WORK REQUEST
Every line of the listing below is to be repeated exactly; the pictures stay out.

SUPPLIED INFORMATION
═══

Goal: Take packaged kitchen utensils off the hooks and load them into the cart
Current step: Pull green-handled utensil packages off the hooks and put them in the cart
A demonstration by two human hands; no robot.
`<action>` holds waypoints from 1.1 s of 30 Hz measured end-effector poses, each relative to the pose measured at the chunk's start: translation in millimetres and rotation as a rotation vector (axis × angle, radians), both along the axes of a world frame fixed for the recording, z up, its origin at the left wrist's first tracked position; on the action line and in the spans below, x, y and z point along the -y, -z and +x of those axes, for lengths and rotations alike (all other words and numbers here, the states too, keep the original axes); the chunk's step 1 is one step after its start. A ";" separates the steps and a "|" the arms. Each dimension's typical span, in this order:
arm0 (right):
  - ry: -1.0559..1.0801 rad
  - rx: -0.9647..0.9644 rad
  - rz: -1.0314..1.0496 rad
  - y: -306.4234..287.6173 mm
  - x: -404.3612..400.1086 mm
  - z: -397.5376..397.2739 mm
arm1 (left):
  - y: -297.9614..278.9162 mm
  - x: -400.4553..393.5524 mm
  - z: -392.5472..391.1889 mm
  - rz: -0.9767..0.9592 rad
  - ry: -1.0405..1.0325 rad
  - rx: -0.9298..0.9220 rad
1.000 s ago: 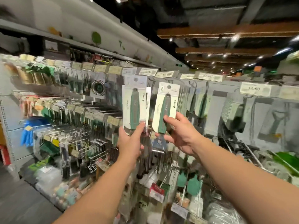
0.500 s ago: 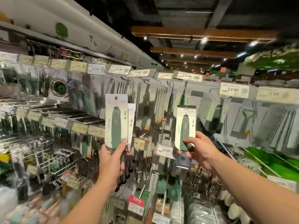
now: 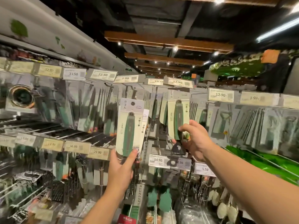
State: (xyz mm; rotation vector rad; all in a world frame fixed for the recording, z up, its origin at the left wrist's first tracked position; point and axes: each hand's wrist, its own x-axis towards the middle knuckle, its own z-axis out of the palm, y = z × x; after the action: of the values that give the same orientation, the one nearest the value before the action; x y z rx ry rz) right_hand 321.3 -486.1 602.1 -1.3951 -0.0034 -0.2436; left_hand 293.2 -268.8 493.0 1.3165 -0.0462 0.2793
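Left hand (image 3: 120,169) clamped round the bottom of a flat white cardboard-backed pack carrying a green-handled utensil (image 3: 130,125), thumb across the front near the handle's lower end, fingers behind. At least one more card tucked behind it, edge showing on the right side. Held upright, clear of the hooks, in front of the display.

Right hand (image 3: 195,140) closed on a second white card pack with a green-handled utensil (image 3: 178,117), thumb and fingers pinching the lower end of the handle, dark metal head (image 3: 178,148) poking out below the palm. Top of the card right at the hook line under a pale price tag reading 12.90 (image 3: 178,81); cannot tell whether already off the hook or not.

Likely light, judging by the thin card and slim handles. Card stiff enough to stand upright but probably bends if squeezed mid-panel; better taken low, across the handle, where the utensil itself backs the card. Glossy facing probably a little slippery, so stacked packs may slide against each other. Exposed head possibly sharp-edged: worth keeping fingers off it.

Beyond the hands, rows of wire hooks (image 3: 53,126) hung with more packaged utensils, price tags along each rail, green gloves (image 3: 159,198) lower down.

No cart in view, so nothing to report of its contents; loading not yet done for these packs.
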 end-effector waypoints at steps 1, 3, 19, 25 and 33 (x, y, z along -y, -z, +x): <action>0.005 0.016 0.003 -2.3 -1.5 -0.6 | -0.4 0.2 1.6 -0.006 0.017 -0.002; 0.016 0.036 0.019 -6.0 -3.0 0.0 | -3.0 1.8 3.9 -0.039 0.027 0.001; 0.178 0.010 0.061 3.9 -15.3 32.3 | -4.5 1.6 22.4 -0.058 0.104 0.049; 0.226 0.024 0.017 5.8 -19.6 49.7 | -5.2 -4.7 32.7 -0.066 0.077 0.079; 0.233 -0.138 -0.046 1.9 -12.6 106.0 | -7.8 -1.8 50.0 -0.119 0.067 0.050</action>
State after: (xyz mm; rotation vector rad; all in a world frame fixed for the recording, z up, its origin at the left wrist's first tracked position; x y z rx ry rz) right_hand 427.3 -473.5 600.2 -1.4563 0.2706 -0.3423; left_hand 343.2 -267.0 500.8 1.1879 -0.1143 0.2546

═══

OUTPUT OF THE TASK
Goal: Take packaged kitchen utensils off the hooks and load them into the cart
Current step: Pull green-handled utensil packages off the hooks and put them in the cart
A demonstration by two human hands; no robot.
`<action>` holds waypoints from 1.1 s of 30 Hz measured end-effector poses, each relative to the pose measured at the chunk's start: translation in millimetres and rotation as a rotation vector (axis × angle, radians), both along the axes of a world frame fixed for the recording, z up, its origin at the left wrist's first tracked position; on the action line and in the spans below, x, y and z point along the -y, -z and +x of those axes, for lengths and rotations alike (all other words and numbers here, the states too, keep the original axes); the chunk's step 1 is one step after its start. A ";" separates the steps and a "|" the arms. Each dimension's typical span, in this order:
arm0 (right):
  - ry: -1.0559..1.0801 rad
  - rx: -0.9647..0.9644 rad
  - rz: -1.0314..1.0496 rad
  - y: -306.4234..287.6173 mm
  - x: -404.3612..400.1086 mm
  - z: -397.5376..397.2739 mm
arm1 (left):
  - y: -297.9614..278.9162 mm
  - x: -400.4553..393.5524 mm
  - z: -392.5472..391.1889 mm
  - rz: -0.9767..0.9592 rad
  - ry: -1.0405..1.0325 rad
  - rx: -0.9298..0.9220 rad
1.000 s ago: 
0.500 s ago: 
now: 
State: (xyz mm; rotation vector rad; all in a world frame fixed for the recording, z up, its origin at the left wrist's first tracked position; point and axes: each hand's wrist, its own x-axis towards the middle knuckle, its own z-axis out of the palm, y = z × x; after the action: of the values that give the same orientation, the one nearest the value before the action; x y z rx ry rz) right_hand 321.3 -486.1 602.1 -1.3951 -0.0034 -0.2436; left_hand 293.2 -268.8 493.0 1.3165 -0.0462 0.2793
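Left hand (image 3: 120,169) clamped round the bottom of a flat white cardboard-backed pack carrying a green-handled utensil (image 3: 130,125), thumb across the front near the handle's lower end, fingers behind. At least one more card tucked behind it, edge showing on the right side. Held upright, clear of the hooks, in front of the display.

Right hand (image 3: 195,140) closed on a second white card pack with a green-handled utensil (image 3: 178,117), thumb and fingers pinching the lower end of the handle, dark metal head (image 3: 178,148) poking out below the palm. Top of the card right at the hook line under a pale price tag reading 12.90 (image 3: 178,81); cannot tell whether already off the hook or not.

Likely light, judging by the thin card and slim handles. Card stiff enough to stand upright but probably bends if squeezed mid-panel; better taken low, across the handle, where the utensil itself backs the card. Glossy facing probably a little slippery, so stacked packs may slide against each other. Exposed head possibly sharp-edged: worth keeping fingers off it.

Beyond the hands, rows of wire hooks (image 3: 53,126) hung with more packaged utensils, price tags along each rail, green gloves (image 3: 159,198) lower down.

No cart in view, so nothing to report of its contents; loading not yet done for these packs.
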 end-effector waypoints at steps 1, 3, 19, 25 and 33 (x, y, z along -y, -z, +x): <action>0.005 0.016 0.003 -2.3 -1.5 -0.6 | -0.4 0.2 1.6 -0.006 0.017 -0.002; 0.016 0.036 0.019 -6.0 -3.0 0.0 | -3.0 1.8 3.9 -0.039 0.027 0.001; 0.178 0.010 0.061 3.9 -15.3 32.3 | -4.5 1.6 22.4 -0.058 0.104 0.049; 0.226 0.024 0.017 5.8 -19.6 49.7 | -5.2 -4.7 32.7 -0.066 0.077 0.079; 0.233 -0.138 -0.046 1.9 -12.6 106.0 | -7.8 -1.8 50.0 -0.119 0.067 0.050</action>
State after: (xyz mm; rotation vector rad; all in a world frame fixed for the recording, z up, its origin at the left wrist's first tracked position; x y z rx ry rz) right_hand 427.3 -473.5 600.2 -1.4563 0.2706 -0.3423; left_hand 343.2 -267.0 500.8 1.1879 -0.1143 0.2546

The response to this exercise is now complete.